Directions
From top to bottom, restate the entries below word for word.

Material for this exercise

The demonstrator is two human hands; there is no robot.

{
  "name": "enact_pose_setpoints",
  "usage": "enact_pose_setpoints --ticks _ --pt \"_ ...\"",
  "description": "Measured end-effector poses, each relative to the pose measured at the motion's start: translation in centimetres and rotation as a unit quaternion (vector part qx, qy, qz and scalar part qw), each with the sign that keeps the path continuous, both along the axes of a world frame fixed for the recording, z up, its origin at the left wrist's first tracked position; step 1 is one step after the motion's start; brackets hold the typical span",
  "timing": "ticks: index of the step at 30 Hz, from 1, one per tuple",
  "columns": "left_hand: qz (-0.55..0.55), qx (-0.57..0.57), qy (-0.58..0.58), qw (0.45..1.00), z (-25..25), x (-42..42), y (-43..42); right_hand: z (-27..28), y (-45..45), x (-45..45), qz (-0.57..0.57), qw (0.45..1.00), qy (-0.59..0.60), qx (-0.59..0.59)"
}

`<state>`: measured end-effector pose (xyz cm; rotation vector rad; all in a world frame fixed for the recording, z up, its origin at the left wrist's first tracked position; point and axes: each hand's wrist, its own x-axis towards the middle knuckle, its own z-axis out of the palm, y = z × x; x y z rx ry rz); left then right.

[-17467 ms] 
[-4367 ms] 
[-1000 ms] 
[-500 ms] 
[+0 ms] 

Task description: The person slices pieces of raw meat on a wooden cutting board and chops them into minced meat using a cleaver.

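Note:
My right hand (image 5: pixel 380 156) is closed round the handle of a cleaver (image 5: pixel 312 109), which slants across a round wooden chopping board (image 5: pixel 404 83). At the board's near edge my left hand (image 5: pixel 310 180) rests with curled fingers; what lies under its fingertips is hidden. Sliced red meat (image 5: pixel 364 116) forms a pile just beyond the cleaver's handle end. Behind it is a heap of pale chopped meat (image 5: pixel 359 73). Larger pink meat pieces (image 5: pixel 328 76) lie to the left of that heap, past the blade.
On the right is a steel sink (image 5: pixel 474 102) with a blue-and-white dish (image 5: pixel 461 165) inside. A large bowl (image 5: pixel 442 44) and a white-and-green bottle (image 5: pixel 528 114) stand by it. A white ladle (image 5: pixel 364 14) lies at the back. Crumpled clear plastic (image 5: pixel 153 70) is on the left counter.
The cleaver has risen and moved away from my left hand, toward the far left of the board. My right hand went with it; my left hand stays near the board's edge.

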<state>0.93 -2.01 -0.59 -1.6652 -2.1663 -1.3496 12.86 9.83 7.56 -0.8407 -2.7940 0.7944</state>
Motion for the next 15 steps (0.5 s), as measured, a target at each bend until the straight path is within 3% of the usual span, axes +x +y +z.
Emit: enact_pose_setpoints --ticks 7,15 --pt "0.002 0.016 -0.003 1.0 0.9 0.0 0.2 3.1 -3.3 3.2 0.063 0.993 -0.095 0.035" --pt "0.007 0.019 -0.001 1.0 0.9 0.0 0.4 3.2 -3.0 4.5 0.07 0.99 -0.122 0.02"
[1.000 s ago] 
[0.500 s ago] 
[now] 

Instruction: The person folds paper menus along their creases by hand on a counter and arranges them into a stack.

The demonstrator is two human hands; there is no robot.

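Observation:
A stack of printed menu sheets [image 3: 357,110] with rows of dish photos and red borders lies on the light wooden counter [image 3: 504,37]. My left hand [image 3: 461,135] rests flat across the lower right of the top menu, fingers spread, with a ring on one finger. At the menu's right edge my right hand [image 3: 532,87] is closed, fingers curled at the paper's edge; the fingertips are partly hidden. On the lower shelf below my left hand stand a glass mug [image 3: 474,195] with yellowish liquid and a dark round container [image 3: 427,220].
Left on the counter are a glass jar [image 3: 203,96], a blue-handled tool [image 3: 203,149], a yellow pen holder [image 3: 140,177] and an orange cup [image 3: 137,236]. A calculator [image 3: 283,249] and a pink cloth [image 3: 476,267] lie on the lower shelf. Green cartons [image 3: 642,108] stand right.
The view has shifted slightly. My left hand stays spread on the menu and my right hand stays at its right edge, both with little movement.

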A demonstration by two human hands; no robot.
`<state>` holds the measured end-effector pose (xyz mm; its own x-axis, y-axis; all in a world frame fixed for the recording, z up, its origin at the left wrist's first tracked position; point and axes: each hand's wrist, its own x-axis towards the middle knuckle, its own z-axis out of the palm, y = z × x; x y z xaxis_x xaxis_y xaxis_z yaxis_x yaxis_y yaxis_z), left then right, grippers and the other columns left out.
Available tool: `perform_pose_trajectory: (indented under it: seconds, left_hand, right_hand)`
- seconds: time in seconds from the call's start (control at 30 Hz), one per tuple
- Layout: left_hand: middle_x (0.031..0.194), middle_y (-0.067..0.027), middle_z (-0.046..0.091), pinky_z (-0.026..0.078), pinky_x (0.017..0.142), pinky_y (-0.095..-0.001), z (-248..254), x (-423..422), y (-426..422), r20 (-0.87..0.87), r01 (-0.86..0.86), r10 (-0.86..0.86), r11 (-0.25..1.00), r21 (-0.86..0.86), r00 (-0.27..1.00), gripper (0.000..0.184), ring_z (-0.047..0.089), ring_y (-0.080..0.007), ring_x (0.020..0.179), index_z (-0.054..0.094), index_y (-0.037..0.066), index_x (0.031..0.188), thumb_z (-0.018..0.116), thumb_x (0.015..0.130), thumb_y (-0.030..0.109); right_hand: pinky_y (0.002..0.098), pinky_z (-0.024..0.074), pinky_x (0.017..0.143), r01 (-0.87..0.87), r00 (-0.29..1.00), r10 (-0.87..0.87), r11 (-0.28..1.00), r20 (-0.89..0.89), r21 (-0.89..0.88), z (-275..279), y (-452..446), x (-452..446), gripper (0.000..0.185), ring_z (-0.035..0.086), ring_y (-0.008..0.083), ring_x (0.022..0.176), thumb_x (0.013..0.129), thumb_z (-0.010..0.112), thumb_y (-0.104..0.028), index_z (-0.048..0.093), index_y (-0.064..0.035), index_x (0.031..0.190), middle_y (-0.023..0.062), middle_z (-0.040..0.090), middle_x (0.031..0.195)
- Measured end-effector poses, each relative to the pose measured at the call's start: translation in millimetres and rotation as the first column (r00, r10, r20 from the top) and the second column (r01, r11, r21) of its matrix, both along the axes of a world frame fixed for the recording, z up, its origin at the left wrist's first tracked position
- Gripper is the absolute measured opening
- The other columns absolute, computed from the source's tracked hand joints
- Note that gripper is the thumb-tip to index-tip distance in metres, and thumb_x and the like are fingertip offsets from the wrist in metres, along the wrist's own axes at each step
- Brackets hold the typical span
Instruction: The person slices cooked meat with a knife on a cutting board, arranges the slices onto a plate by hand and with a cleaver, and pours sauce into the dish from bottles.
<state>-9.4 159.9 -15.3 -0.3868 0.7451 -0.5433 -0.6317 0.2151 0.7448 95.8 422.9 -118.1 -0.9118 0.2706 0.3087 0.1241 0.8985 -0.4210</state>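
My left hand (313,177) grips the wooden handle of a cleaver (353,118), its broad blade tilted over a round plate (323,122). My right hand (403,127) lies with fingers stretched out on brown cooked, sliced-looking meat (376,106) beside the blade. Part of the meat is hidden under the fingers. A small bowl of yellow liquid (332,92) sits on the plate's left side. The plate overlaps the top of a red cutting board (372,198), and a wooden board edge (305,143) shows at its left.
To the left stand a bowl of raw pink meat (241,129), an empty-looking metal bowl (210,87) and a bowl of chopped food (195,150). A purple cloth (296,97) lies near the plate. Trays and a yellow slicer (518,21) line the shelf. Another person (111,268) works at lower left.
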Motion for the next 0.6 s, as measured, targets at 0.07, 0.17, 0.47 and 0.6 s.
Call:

Reply to the exercise
The demonstrator is two human hands; there is no robot.

{
  "name": "enact_pose_setpoints",
  "usage": "enact_pose_setpoints --ticks _ --pt \"_ ...\"",
  "description": "Measured end-effector poses, each relative to the pose measured at the motion's start: translation in centimetres and rotation as a unit quaternion (vector part qx, qy, qz and scalar part qw), each with the sign that keeps the path continuous, both along the axes of a world frame fixed for the recording, z up, its origin at the left wrist's first tracked position; step 1 is one step after the motion's start; brackets hold the typical span",
  "timing": "ticks: index of the step at 30 Hz, from 1, one per tuple",
  "columns": "left_hand: qz (-0.55..0.55), qx (-0.57..0.57), qy (-0.58..0.58), qw (0.45..1.00), z (-25..25), x (-42..42), y (-43..42); right_hand: z (-27..28), y (-45..45), x (-45..45), qz (-0.57..0.57), qw (0.45..1.00), qy (-0.59..0.60), qx (-0.59..0.59)"
}

`<state>`: measured end-effector pose (xyz cm; rotation vector rad; all in a world frame fixed for the recording, z up, its origin at the left wrist's first tracked position; point and axes: each hand's wrist, its own x-axis towards the middle knuckle, its own z-axis out of the palm, y = z × x; x y z rx ry rz); left then right.

[-17467 ms] 
[-4367 ms] 
[-1000 ms] 
[-500 ms] 
[+0 ms] 

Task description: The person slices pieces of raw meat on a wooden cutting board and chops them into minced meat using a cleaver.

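Note:
My right hand (image 5: pixel 380 156) is closed round the handle of a cleaver (image 5: pixel 312 109), which slants across a round wooden chopping board (image 5: pixel 404 83). At the board's near edge my left hand (image 5: pixel 310 180) rests with curled fingers; what lies under its fingertips is hidden. Sliced red meat (image 5: pixel 364 116) forms a pile just beyond the cleaver's handle end. Behind it is a heap of pale chopped meat (image 5: pixel 359 73). Larger pink meat pieces (image 5: pixel 328 76) lie to the left of that heap, past the blade.
On the right is a steel sink (image 5: pixel 474 102) with a blue-and-white dish (image 5: pixel 461 165) inside. A large bowl (image 5: pixel 442 44) and a white-and-green bottle (image 5: pixel 528 114) stand by it. A white ladle (image 5: pixel 364 14) lies at the back. Crumpled clear plastic (image 5: pixel 153 70) is on the left counter.
The cleaver has risen and moved away from my left hand, toward the far left of the board. My right hand went with it; my left hand stays near the board's edge.
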
<state>0.93 -2.01 -0.59 -1.6652 -2.1663 -1.3496 12.86 9.83 7.56 -0.8407 -2.7940 0.7944</state>
Motion for the next 15 steps (0.5 s), as measured, a target at each bend until the straight path is within 3% of the usual span, axes +x +y +z.
Emit: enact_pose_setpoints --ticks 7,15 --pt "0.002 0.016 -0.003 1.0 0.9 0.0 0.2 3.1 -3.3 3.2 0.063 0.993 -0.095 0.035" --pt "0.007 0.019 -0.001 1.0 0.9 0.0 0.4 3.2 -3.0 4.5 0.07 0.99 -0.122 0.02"
[1.000 s ago] 
[0.500 s ago] 
[now] 

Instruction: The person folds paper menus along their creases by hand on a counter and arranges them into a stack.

The demonstrator is two human hands; there is no robot.

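Observation:
A stack of printed menu sheets [image 3: 357,110] with rows of dish photos and red borders lies on the light wooden counter [image 3: 504,37]. My left hand [image 3: 461,135] rests flat across the lower right of the top menu, fingers spread, with a ring on one finger. At the menu's right edge my right hand [image 3: 532,87] is closed, fingers curled at the paper's edge; the fingertips are partly hidden. On the lower shelf below my left hand stand a glass mug [image 3: 474,195] with yellowish liquid and a dark round container [image 3: 427,220].
Left on the counter are a glass jar [image 3: 203,96], a blue-handled tool [image 3: 203,149], a yellow pen holder [image 3: 140,177] and an orange cup [image 3: 137,236]. A calculator [image 3: 283,249] and a pink cloth [image 3: 476,267] lie on the lower shelf. Green cartons [image 3: 642,108] stand right.
The view has shifted slightly. My left hand stays spread on the menu and my right hand stays at its right edge, both with little movement.
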
A demonstration by two human hands; no robot.
`<state>` holds the measured end-effector pose (xyz mm; its own x-axis, y-axis; all in a world frame fixed for the recording, z up, its origin at the left wrist's first tracked position; point and axes: each hand's wrist, its own x-axis towards the middle knuckle, its own z-axis out of the palm, y = z × x; x y z xaxis_x xaxis_y xaxis_z yaxis_x yaxis_y yaxis_z), left then right, grippers and the other columns left out.
Available tool: `perform_pose_trajectory: (indented under it: seconds, left_hand, right_hand)`
- seconds: time in seconds from the call's start (control at 30 Hz), one per tuple
- Layout: left_hand: middle_x (0.031..0.194), middle_y (-0.067..0.027), middle_z (-0.046..0.091), pinky_z (-0.026..0.078), pinky_x (0.017..0.142), pinky_y (-0.095..-0.001), z (-248..254), x (-423..422), y (-426..422), r20 (-0.87..0.87), r01 (-0.86..0.86), r10 (-0.86..0.86), r11 (-0.25..1.00), r21 (-0.86..0.86), r00 (-0.27..1.00), gripper (0.000..0.184), ring_z (-0.047..0.089), ring_y (-0.080..0.007), ring_x (0.020..0.179), index_z (-0.054..0.094), index_y (-0.037..0.066), index_x (0.031..0.188), thumb_z (-0.018..0.116), thumb_x (0.015..0.130), thumb_y (-0.030..0.109); right_hand: pinky_y (0.002..0.098), pinky_z (-0.024..0.074), pinky_x (0.017..0.143), r01 (-0.87..0.87), r00 (-0.29..1.00), r10 (-0.87..0.87), r11 (-0.28..1.00), r20 (-0.89..0.89), r21 (-0.89..0.88), z (-275..279), y (-452..446), x (-452..446), gripper (0.000..0.185), ring_z (-0.035..0.086), ring_y (-0.008..0.083), ring_x (0.022..0.176), thumb_x (0.013..0.129), thumb_z (-0.010..0.112), thumb_y (-0.104..0.028), index_z (-0.048..0.093), index_y (-0.064..0.035), index_x (0.031..0.190), middle_y (-0.023..0.062), middle_z (-0.040..0.090), middle_x (0.031..0.195)
- Measured end-effector poses, each relative to the pose measured at the call's start: translation in millimetres and rotation as the first column (r00, r10, r20 from the top) and the second column (r01, r11, r21) of its matrix, both along the axes of a world frame fixed for the recording, z up, its origin at the left wrist's first tracked position
- Gripper is the absolute measured opening
- The other columns absolute, computed from the source's tracked hand joints
- Note that gripper is the thumb-tip to index-tip distance in metres, and thumb_x and the like are fingertip offsets from the wrist in metres, along the wrist's own axes at each step
- Brackets hold the typical span
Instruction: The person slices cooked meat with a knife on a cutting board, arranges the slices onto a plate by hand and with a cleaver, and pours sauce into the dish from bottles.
<state>-9.4 159.9 -15.3 -0.3868 0.7451 -0.5433 -0.6317 0.2151 0.7448 95.8 422.9 -118.1 -0.9118 0.2706 0.3087 0.1241 0.8985 -0.4210</state>
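My left hand (313,177) grips the wooden handle of a cleaver (353,118), its broad blade tilted over a round plate (323,122). My right hand (403,127) lies with fingers stretched out on brown cooked, sliced-looking meat (376,106) beside the blade. Part of the meat is hidden under the fingers. A small bowl of yellow liquid (332,92) sits on the plate's left side. The plate overlaps the top of a red cutting board (372,198), and a wooden board edge (305,143) shows at its left.
To the left stand a bowl of raw pink meat (241,129), an empty-looking metal bowl (210,87) and a bowl of chopped food (195,150). A purple cloth (296,97) lies near the plate. Trays and a yellow slicer (518,21) line the shelf. Another person (111,268) works at lower left.
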Motion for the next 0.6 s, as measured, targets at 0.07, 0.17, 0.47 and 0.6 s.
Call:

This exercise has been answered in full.